Alleen omdat er schaarste bestaat, is er een probleem bij het formuleren van morele wetten; want zodra goederen in overvloed (‘vrije’ goederen) aanwezig zijn, doet het conflict over het gebruik ervan zich niet voor en is coördinatie overbodig. Hieruit volgt dat een juist begrepen ethiek geformuleerd moet worden als een eigendomstheorie, dat wil zeggen, een theorie over het toekennen van exclusieve controlerechten over schaarse middelen. Dit is de enige manier om anders onvermijdelijke en onoplosbare conflicten te voorkomen.

— Hans-Hermann Hoppe (Hoppe 2010a)

Schaarste en eigendom

Hoofdstuk 3 behandelde het proces van economisch handelen als gevolg van de schaarste van menselijke tijd. Hoofdstuk 4 onderzocht hoe mensen hun tijd economiseren door een keuze te maken tussen vrije tijd en arbeid, en legde de basisprincipes uit van het productieproces. Hoofdstuk 5 onderzoekt het proces van economisch handelen met goederen en de economische reden voor het ontstaan van eigendom. Na uitleg over de economische betekenis van eigendom, behandelt dit hoofdstuk verschillende soorten eigendom, de toepassing van eigendom op zelfbeschikking en hoe eigendom als instituut helpt in de eeuwige zoektocht om de waarde en hoeveelheid menselijke tijd te vergroten.

Zoals besproken in het eerste hoofdstuk van dit boek, is schaarste het startpunt van economie en de oorsprong van al het economisch handelen. Het is het verschil tussen de gewenste en beschikbare hoeveelheid van een goed dat mensen dwingt om zorgvuldig met dat goed om te gaan, het in optimale conditie te houden om zijn functies te kunnen vervullen, en het te beschermen tegen het feit dat anderen het voor zichzelf kunnen nemen. Schaarste is wat ons dwingt om objecten te waarderen en door ze te waarderen ontwikkelen we er in de loop van de tijd controle over. Schaarste is dan ook de oorsprong van eigendom. Zoals Menger uitlegt:

Eigendom is net zoals de menselijke economie geen toevallige uitvinding. Het is eerder de enige praktisch mogelijke oplossing voor het probleem dat door de aard der dingen aan ons wordt opgelegd door het verschil tussen de behoeften aan, en de beschikbare hoeveelheden van alle economische goederen. (Menger 2007a)

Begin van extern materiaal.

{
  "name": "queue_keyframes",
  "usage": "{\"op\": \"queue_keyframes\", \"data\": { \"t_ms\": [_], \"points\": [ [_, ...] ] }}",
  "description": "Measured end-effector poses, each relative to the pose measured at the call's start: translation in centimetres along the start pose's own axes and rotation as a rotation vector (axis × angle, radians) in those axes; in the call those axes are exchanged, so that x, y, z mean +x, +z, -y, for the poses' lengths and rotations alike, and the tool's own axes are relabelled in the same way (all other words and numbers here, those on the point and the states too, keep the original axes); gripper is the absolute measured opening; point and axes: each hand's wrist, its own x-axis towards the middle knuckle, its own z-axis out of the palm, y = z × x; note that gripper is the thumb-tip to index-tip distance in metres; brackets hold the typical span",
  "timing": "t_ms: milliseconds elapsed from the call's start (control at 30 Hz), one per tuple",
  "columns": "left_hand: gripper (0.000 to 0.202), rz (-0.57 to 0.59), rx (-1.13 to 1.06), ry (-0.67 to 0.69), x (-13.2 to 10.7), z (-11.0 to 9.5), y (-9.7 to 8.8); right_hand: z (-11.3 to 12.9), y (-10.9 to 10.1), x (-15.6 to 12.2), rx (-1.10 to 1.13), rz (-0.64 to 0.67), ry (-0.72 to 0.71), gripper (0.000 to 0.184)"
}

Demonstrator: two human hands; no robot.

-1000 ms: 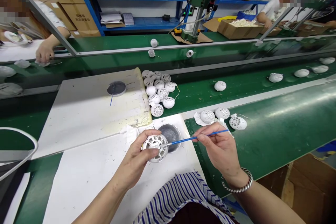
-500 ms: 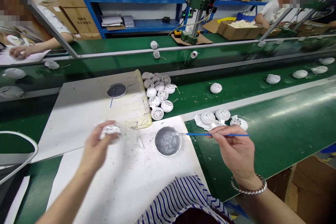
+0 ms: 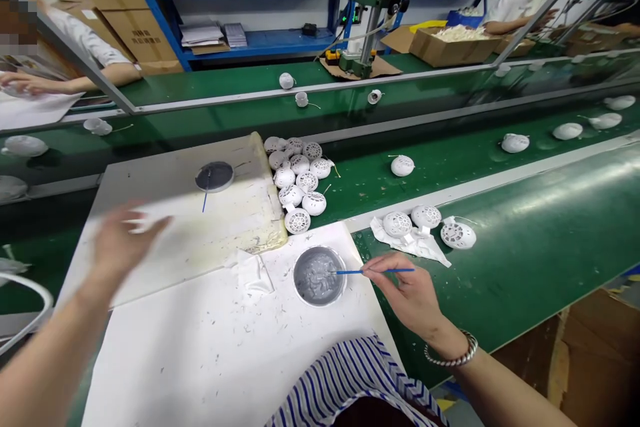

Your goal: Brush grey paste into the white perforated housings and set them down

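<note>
My left hand (image 3: 117, 240), smeared by motion, is over the left board with a blurred white openwork ball (image 3: 141, 220) between thumb and fingers. Between the fingertips of my right hand (image 3: 405, 293) is a thin blue paintbrush (image 3: 355, 271). Its tip dips into grey paint in a round white tub (image 3: 296, 287) on the white sheet (image 3: 210, 353). Left of the tub lies a crumpled white tissue (image 3: 254, 273). Several white openwork balls (image 3: 307, 181) are clustered beside the board. More balls (image 3: 397, 223) sit on tissue to the right.
A second paint lid (image 3: 215, 177) with a blue brush (image 3: 205, 197) rests on the raised board (image 3: 150, 180). White balls (image 3: 403, 165) lie spaced along the green belt (image 3: 450, 167). Co-workers (image 3: 510, 10) sit across a metal rail; a press machine (image 3: 367, 20) stands behind it.
My left hand has moved left with the white openwork ball, away from the tub. My right hand has shifted left and slightly down, the brush tip staying in the paint.
</note>
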Motion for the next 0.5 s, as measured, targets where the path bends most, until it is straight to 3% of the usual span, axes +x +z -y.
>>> {"op": "queue_keyframes", "data": {
  "t_ms": [33,133,233,333,500],
  "points": [
    [0.05,0.156,0.211,0.206,-1.3,-1.6,3.1,-0.1,0.2,0.1,-0.039,0.038,-0.029,0.009],
    [0.044,0.449,0.369,0.489,-5.0,-6.3,12.1,0.0,0.8,0.5,-0.134,0.158,-0.11,0.008],
    [0.043,0.509,0.498,0.57,-6.5,-9.5,18.0,0.2,1.2,0.9,-0.188,0.257,-0.165,0.006],
    [0.042,0.495,0.613,0.514,-5.8,-10.5,20.1,0.3,1.5,1.1,-0.193,0.292,-0.154,0.005],
    [0.045,0.537,0.624,0.417,-4.4,-10.3,19.6,0.1,1.4,1.3,-0.115,0.25,0.004,0.005]
  ]
}}
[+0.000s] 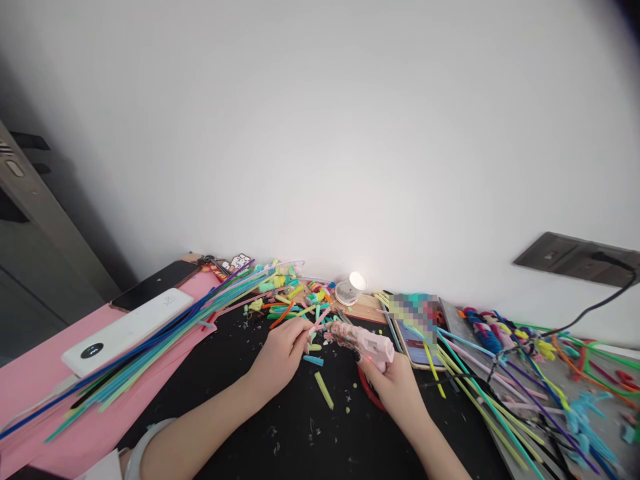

Een goed in eigendom hebben betekent de volledige controle uitoefenen over de diensten die daaruit kunnen voortvloeien. Menger definieert eigendom als ‘de totale som van goederen waarover een economisch handelend individu volledige beschikkingsmacht heeft voor de voldoening van zijn behoeften.’ (Menger 2007b) De wetsgeleerde A. N. Yiannopolous schrijft:

Eigendom kan worden gedefinieerd als een exclusief recht om de controle uit te oefenen over een economisch goed...; het is de naam van een concept dat verwijst naar de rechten en verplichtingen, privileges en beperkingen die de relatie van de mens met waardevolle dingen bepalen. Mensen verlangen overal en altijd naar het bezit van dingen die noodzakelijk zijn voor overleving of waardevol zijn volgens culturele normen en die, als gevolg van de vraag naar die zaken, schaars worden. Wetten, die worden afgedwongen door een georganiseerde samenleving, regelen de competitie om deze gewenste dingen en garanderen het genot ervan. Wat gegarandeerd van iemand is, is eigendom. [Eigendomsrechten] verlenen een direct en onmiddellijk gezag over een ding.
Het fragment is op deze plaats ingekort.